How does a wedding go from $15,000 to $67,000? I'll tell you. Slowly, then all at once, like falling in love but in reverse and with your finances.

It started with the venue. The "affordable" venue we wanted was booked. The next one up was $4,000 more but had "better lighting." We needed better lighting. How could we get married in bad lighting? What are we, animals?

Then came the dress. Then the suits. Then the flowers that apparently need to be arranged by someone with a "certification." Then the DJ who charges per hour like a lawyer specializing in vibes. Then the photographer. Then the videographer. Then the second photographer because what if the first photographer misses something?

Actual things we paid for:

- $800 for a unity candle set we lit for exactly twelve seconds
- $2,400 for centerpieces nobody looked at
- $1,200 for a cake that everyone agreed was "fine"
- $3,500 for a band to play during cocktail hour (we don't even drink cocktails)
- $600 for chair covers because apparently naked chairs are offensive

The wedding was beautiful. The photos are beautiful. We look beautiful in the photos. We also look like two people who don't know they're about to spend the next eight years paying for a six-hour party.
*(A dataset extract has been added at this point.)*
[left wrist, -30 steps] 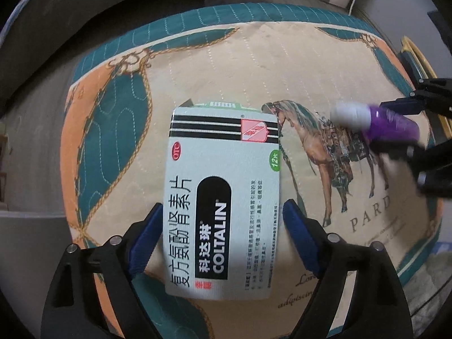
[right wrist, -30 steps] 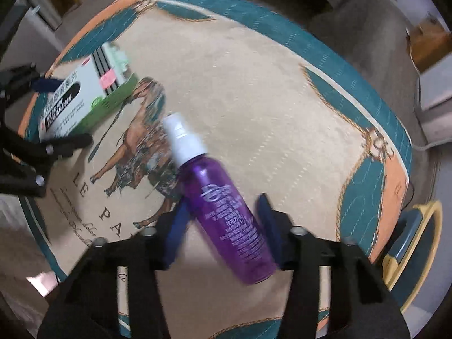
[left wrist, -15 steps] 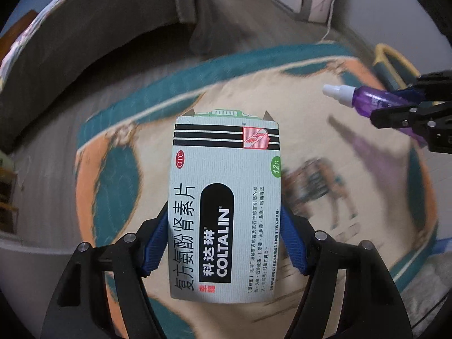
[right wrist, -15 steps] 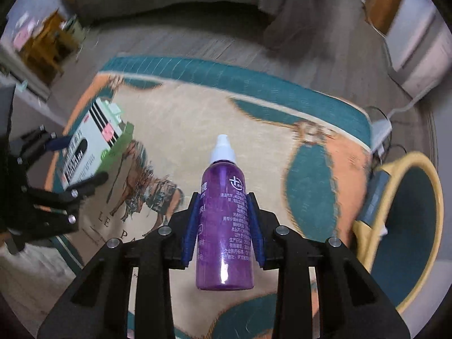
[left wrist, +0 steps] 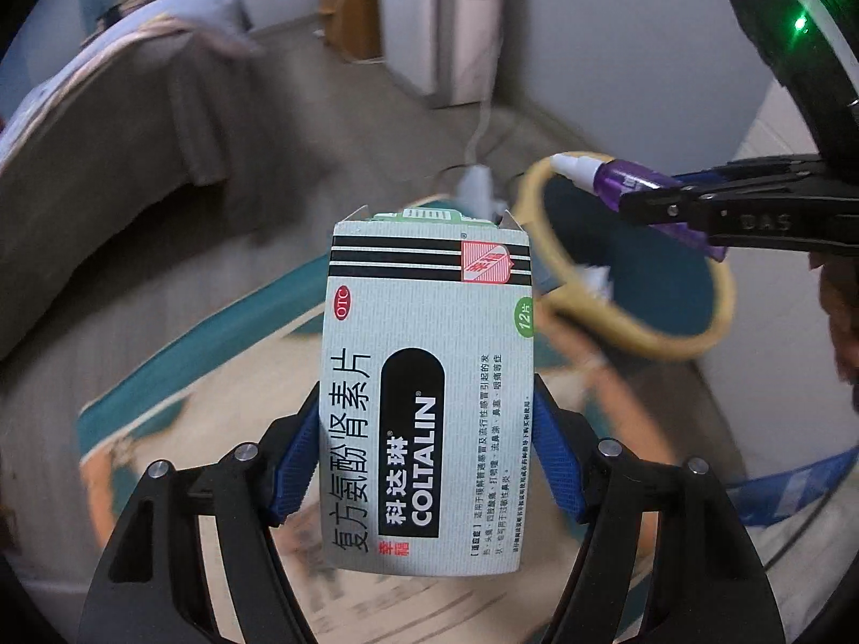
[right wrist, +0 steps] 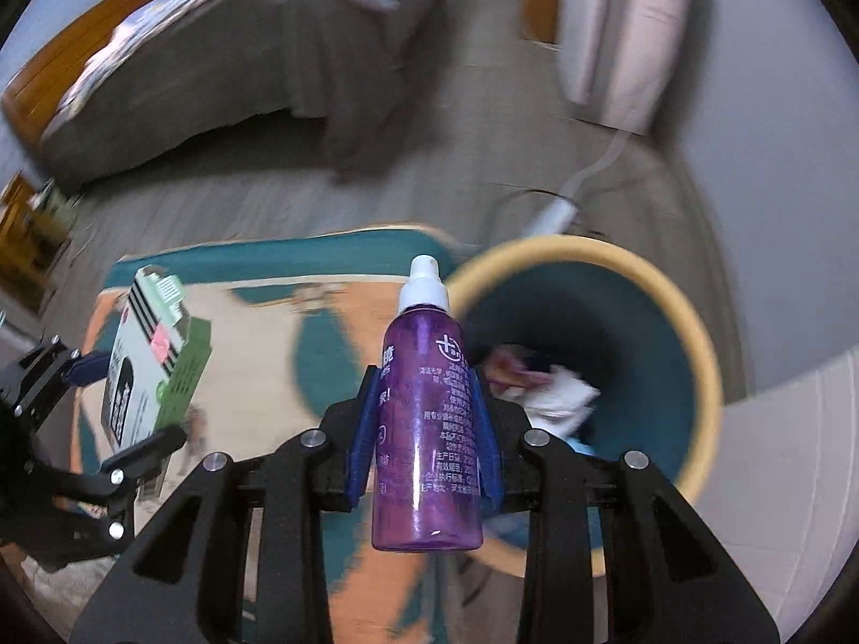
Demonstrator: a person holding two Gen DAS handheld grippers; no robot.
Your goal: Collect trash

For the cost of our wedding, we could have put 20% down on a house in the suburb we now can't afford to move to. Instead, we have an album. And the memories. And a lingering resentment every time we write that minimum payment check.

If I could do it over, would I do it differently? Absolutely. Would my wife agree? She's reading this over my shoulder right now. She says "probably." That's growth. That's marriage. That's $67,000 worth of learning.